Mr Boland works in London as an engineer for another man in the news these days, Rupert Murdoch, ensuring that the presses that print the Sun, London Times and other newspapers run sweetly.

This isn’t the only trauma to befall him and his family. His 17-year-old son Stephen was killed in a car crash in 2003 in England. “I had a lot of guilt over Stephen’s death. At that time I had my [compensation] case . . . and I blamed it on that, that this is punishment for me [for] standing up to Seán Brady and going against the church. I felt that it had something to do with that,” he explained.

“People have said to me, that’s a crazy idea. But you have to be in my shoes to understand how I think sometimes.”

Cardinal Brady “is not fit for the job he is in; he should never have taken that job. Surely he should have realised that the information would come back and haunt him some day”, Mr Boland believes

Cardinal Brady has complained about elements of the programme, particularly the suggestion he was an investigator with the three-member canonical inquiry team that interviewed Brendan Boland in 1975 – rather than a notetaker, as the Catholic primate has asserted. “Everything in that programme was fact; we were very very careful in the way we did it . . . in my eyes he was the investigator,” said Mr Boland

Neither does the chain of command defence work with him: that Cardinal Brady fulfilled his duty by passing on the facts to his superiors and Smyth’s Norbertine order and that it was up to the Norbertines to stop Smyth.

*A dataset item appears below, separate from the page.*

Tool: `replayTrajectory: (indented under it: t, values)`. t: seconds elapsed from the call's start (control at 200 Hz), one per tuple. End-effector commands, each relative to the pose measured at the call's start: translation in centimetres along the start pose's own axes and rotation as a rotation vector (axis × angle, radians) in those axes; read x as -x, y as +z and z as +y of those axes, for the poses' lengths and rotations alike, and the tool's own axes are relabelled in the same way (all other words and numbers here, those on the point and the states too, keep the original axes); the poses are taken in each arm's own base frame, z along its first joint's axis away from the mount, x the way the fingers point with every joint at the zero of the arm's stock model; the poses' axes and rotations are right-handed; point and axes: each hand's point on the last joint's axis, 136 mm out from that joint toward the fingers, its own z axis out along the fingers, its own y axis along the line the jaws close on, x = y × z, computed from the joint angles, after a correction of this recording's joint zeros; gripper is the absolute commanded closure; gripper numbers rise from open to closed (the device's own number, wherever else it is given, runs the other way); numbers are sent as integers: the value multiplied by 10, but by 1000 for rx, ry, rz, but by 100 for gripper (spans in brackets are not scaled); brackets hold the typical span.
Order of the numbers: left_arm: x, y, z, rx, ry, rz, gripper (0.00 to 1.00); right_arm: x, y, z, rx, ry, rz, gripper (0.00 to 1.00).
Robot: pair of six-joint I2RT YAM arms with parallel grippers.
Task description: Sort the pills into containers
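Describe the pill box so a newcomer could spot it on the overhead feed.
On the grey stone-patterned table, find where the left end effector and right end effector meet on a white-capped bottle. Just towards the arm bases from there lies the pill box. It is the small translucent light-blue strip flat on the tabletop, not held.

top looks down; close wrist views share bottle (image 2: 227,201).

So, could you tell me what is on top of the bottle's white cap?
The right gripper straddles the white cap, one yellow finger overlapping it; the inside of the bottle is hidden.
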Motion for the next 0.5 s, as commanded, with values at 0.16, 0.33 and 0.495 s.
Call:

Bottom line, as far as Mr Boland is concerned, is that he supplied names and addresses of children who were abused by Smyth to the inquiry team, and it was never passed on to their parents or the Garda or RUC. That resulted in two more boys being abused by Smyth, including the Belfast boy. Worse, Smyth subsequently abused the sister of that boy for seven years and also his four first cousins.

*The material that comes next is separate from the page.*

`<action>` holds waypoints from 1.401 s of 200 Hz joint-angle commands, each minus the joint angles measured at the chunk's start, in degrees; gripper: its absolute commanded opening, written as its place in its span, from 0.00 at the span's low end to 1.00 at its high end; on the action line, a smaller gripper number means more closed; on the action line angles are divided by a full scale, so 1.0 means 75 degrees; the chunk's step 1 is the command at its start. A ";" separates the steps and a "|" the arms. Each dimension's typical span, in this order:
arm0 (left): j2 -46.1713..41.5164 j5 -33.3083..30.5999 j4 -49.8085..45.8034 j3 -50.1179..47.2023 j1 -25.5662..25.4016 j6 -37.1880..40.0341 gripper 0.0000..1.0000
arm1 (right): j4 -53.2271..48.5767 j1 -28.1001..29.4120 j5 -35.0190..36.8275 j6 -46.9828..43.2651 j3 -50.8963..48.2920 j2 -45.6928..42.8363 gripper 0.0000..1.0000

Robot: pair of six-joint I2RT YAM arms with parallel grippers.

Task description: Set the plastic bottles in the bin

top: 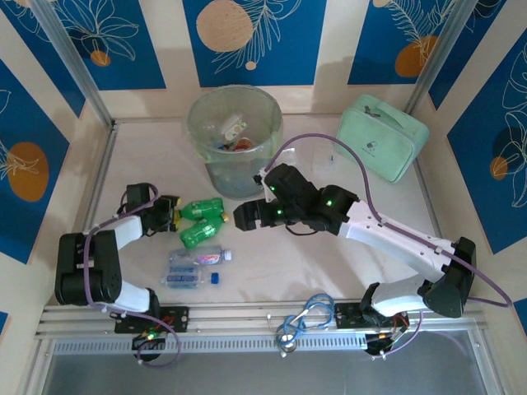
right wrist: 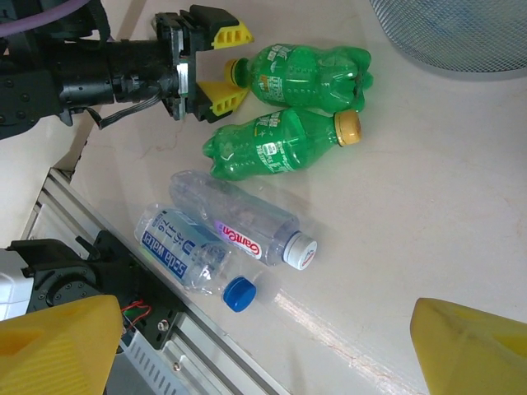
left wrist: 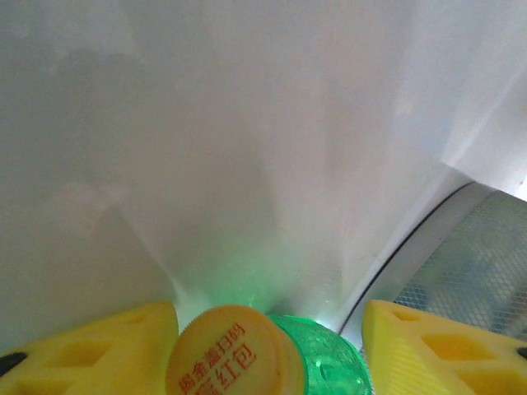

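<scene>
Left gripper (top: 169, 216), mine, jaws apart, straddles a green bottle (top: 203, 211) mid-table; some bottles (top: 236, 136) already in bin (top: 202, 152), far edge. Left wrist: cap (left wrist: 226, 350) between fingers (left wrist: 107, 350), unclamped. Right wrist: right gripper (right wrist: 263, 346) wide apart, empty; four still to bin.

Clear bottle (right wrist: 240, 220) reads Ganten; green bottle's cap (left wrist: 222, 354), 红包.

Top view: you get bright, even overhead light on the surface (top: 329, 271), with soft shadows beneath the arms (top: 395, 239). Left wrist: hazy and washed out, and the green bottle (left wrist: 325, 362) casts a green glow. Right wrist: sharp, with faint glare low on the surface. The right end effector (right wrist: 263, 329) pads (right wrist: 58, 346) are blurred.
</scene>
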 commanded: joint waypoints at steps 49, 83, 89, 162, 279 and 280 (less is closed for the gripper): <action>0.0326 0.0048 -0.0050 0.0353 0.0060 0.0191 0.45 | -0.0089 0.0055 0.0078 -0.0010 0.0291 -0.0009 0.91; 0.0201 0.0078 -0.0180 0.0487 0.0066 0.0284 0.39 | -0.0089 0.0062 0.0154 -0.0022 0.0295 -0.0041 0.90; 0.0165 0.0087 -0.0196 0.0521 0.0059 0.0316 0.38 | -0.0089 0.0064 0.0170 -0.0022 0.0305 -0.0050 0.90; -0.1214 0.0098 -0.1289 0.1533 0.0075 0.1154 0.31 | -0.0077 0.0051 0.0195 -0.0068 0.0605 -0.0432 0.90; -0.2467 0.1062 -0.3550 0.6028 0.0032 0.2753 0.28 | 0.0064 -0.1523 -0.1666 0.0327 0.1557 -0.1389 0.93; -0.2447 0.1097 -0.3558 0.6084 0.0016 0.2764 0.28 | 0.0075 -0.1538 -0.1679 0.0334 0.1558 -0.1396 0.93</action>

Neither does he accept suggestions that 1975 was a different time when there were no church or civil guidelines for handling such situations. Cardinal Brady should have contacted the parents, he said. “I was only 14 years of age, I knew it was wrong.”

Mr Boland has high praise for one of the three priests on the inquiry team to whom he initially reported the abuse in 1975. When he told the priest, who ran a youth club in Dundalk, he immediately brought him home to his parents and informed them.

“My father actually got sick. He had to go out to the garden and get physically sick.”

The experience is still having a huge impact on his father Frank, now aged 89. He was present in the building when his son was interviewed and sworn to secrecy by the inquiry team, but he was not allowed be with Brendan for that questioning.

“He just took it as ‘Yeah, okay, this is the way’.” He added: “My father is happy that this has come out now but he is also devastated. He’s thinking that he did not do enough. He’s saying to me, ‘you’re saying Seán Brady should have done this and that; well, I should have done this, I should have done that’. He is riddled with guilt.

“I have tried to reassure him. I have said I am not taking you away from your religion. The last thing I would want him is to lose his faith, and he hasn’t lost his faith . . .

“I have lost my faith in the people who preach it, but I still have my belief in God. I know that God is for all good, that there is no way he would punish you for destroying evil.

“But I have no time for priests. I have had such a bad experience with priests that I can’t talk to any of them. I know there are some good ones, but I can’t tell who is good and who is not good.”

He is still angry at the excruciatingly intimate nature of the questioning that he was subjected to – which Cardinal Brady acknowledged was “intrusive” – being asked had he had such experiences before, did “seed” come from his body, did he know what an erection was.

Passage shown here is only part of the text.